Overexpression of Human CAP10-Like Protein 46 KD in T-Acute Lymphoblastic Leukemia and Acute Myelogenous Leukemia

Abstract

Aims: We earlier identified a novel gene human CAP10-like protein 46 KD (hCLP46) from human acute myelogenous leukemia (AML) transformed from myelodysplastic syndrome CD34⁺ cells, but the function of this gene remains unclear. In this study, a real-time polymerase chain reaction-based assay was developed to quantify expression of hCLP46 in the peripheral blood of AML and T-acute lymphoblastic leukemia (T-ALL) primary samples and in six leukemic cell lines. Also, we investigated expression of CDKN2A/B and the apoptosis in U937 cells when hCLP46 is downregulated in vitro. Results: Our findings showed that hCLP46 was overexpressed in AML, T-ALL, and the leukemic cell lines. Suppressing hCLP46 overexpression had no effect on expression of CDKN2A/B and apoptosis of U937 cells. Conclusion: Considering that hCLP46 has the capability of modifying the Notch pathway, our finding adds weight to the importance of Notch signaling in hematopoiesis and suggests that overexpression of hCLP46 might be an early event in the pathogenesis of AML and T-ALL.

Introduction

We earlier identified a novel gene human CAP10-like protein 46 KD (hCLP46) from human acute myelogenous leukemia (AML) transformed from myelodysplastic syndrome CD34⁺ cells (Teng et al., 2006). hCLP46 (3q13.33) encodes a polypeptide of 392 amino acids, with a highly conserved CAP10 domain, an N-terminal hydrophobic signal peptide, and a C-terminal KTEL endoplasmic reticulum (ER) retention signal motif (Teng et al., 2006). The identification of hCLP46 from myelodysplastic syndrome made us hypothesize that this gene might overexpress in some types of hematological malignancies.

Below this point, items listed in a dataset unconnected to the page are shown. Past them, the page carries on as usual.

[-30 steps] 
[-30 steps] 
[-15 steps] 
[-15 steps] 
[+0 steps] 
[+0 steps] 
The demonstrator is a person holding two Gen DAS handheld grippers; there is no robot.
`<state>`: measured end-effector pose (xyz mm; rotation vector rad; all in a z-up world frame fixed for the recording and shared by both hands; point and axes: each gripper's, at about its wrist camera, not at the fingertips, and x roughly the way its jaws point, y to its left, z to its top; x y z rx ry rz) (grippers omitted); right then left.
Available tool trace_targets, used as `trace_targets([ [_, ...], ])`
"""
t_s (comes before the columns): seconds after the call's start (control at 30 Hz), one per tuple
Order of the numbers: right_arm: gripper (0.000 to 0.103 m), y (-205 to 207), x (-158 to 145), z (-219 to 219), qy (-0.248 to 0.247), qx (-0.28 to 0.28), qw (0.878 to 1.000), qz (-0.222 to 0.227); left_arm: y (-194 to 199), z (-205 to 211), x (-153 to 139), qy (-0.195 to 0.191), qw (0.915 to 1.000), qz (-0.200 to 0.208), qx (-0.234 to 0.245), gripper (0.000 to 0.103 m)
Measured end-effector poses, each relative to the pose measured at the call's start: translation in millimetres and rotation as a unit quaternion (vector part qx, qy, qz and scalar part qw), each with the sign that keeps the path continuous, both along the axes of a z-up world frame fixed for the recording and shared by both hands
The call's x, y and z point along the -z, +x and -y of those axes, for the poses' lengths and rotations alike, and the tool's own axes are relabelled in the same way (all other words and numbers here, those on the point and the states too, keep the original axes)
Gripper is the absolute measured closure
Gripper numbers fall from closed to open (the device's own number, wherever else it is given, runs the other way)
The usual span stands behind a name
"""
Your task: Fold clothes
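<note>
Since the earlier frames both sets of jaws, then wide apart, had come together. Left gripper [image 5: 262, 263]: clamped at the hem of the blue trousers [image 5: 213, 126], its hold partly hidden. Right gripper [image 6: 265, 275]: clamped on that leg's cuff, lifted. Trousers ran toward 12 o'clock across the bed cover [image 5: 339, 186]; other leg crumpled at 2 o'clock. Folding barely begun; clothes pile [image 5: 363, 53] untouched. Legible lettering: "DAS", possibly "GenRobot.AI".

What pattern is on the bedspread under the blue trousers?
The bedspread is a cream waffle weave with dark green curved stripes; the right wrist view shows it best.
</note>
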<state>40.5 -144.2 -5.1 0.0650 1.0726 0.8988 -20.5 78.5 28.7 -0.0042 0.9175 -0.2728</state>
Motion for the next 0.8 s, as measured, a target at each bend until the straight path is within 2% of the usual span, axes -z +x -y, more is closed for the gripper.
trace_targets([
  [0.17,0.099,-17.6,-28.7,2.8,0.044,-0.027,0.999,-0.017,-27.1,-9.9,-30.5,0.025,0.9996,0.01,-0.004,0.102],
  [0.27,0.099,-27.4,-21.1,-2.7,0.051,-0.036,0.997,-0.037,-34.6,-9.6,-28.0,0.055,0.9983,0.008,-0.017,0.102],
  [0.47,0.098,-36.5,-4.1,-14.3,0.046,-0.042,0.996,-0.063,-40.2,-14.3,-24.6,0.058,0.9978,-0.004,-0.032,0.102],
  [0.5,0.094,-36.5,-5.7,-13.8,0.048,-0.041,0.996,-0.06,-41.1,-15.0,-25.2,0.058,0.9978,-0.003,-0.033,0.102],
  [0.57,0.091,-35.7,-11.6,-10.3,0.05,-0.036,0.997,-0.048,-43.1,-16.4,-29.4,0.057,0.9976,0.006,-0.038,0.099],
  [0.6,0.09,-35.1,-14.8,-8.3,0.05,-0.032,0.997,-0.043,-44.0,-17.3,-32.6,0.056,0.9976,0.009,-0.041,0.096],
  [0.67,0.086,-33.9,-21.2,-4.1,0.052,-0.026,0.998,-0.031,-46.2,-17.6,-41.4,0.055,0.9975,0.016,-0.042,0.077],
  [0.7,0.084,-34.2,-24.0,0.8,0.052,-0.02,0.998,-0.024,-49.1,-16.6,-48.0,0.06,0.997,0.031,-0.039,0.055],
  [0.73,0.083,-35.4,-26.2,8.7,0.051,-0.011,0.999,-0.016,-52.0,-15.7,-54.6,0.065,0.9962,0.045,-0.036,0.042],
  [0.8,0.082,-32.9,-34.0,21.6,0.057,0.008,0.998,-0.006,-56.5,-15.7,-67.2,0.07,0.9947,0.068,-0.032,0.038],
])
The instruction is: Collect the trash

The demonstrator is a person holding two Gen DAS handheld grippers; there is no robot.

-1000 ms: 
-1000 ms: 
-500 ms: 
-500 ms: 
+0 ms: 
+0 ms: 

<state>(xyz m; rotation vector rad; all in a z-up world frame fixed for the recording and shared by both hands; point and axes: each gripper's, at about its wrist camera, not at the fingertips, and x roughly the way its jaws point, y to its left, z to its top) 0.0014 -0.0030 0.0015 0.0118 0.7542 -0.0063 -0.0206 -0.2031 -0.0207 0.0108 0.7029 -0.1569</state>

Leukemia is characterized by an abnormal proliferation of blood cells, usually leukocytes. hCLP46, identified in our earlier study, possesses the ability of promoting cell proliferation (Teng et al., 2006). Cell growth arrest is usually accompanied by increase of CKIs and/or decreases of cyclins or cyclin-dependent kinases (CDKs), and CDKN2A (p16) and CDKN2B (p15) proteins are two cell cycle regulators involved in the inhibition of G1 phase progression (Serrano and Hannon, 1993). Inactivation of CDKN2A and CDKN2B is frequently observed in AML and ALL, especially in T-acute lymphoblastic leukemia (T-ALL) (Sherr, 1996; Drexler, 1998; Rosu-Myles and Wolff, 2008). Therefore, it is possible that hCLP46 promotes cell proliferation or apoptosis by the blocking of expression of CDKN2A and/or CDKN2B.

hCLP46 was speculated to be an enzyme for glycosylation of proteins (putative lipopolysaccharide-modifying enzyme, www.smart.embl-heidelberg.de with the SMART accession number of SM00672). Rumi, a homolog of hCLP46, was recently mapped to CG31152 in Drosophila melanogaster (Acar et al., 2008). Rumi shares 52% identity with hCLP46 and also encodes a conserved protein with a signal peptide, a CAP10 domain, and a C-terminal KDEL ER retention motif (Acar et al., 2008). Rumi, an O-glucosyltransferase, is capable of adding glucose to serine residues in Notch epidermal growth factor (EGF) repeats with the consensus C1-X-S-X-P-C2 sequence; by O-glucosylating Notch in the ER, Rumi regulates Notch folding and/or trafficking and allows signaling at the cell membrane (Acar et al., 2008). Considering that hCLP46 and Rumi have similar sequence, identical structure and subcellular location, the evolutionary conservation of the Notch signaling pathway, and presence of O-glucosylation in Notch proteins, we can arrive at the suggestion that hCLP46 might have activity similar to Rumi and that it might be responsible for adding glucose to serine residues in Notch EGF repeats. Haltiwanger et al. (Prof. Robert S. Haltiwanger, personal communication) expressed both the mouse and human forms of the Rumi gene (hCLP46) and demonstrated that the expressed proteins contain protein O-glucosyltransferase activity.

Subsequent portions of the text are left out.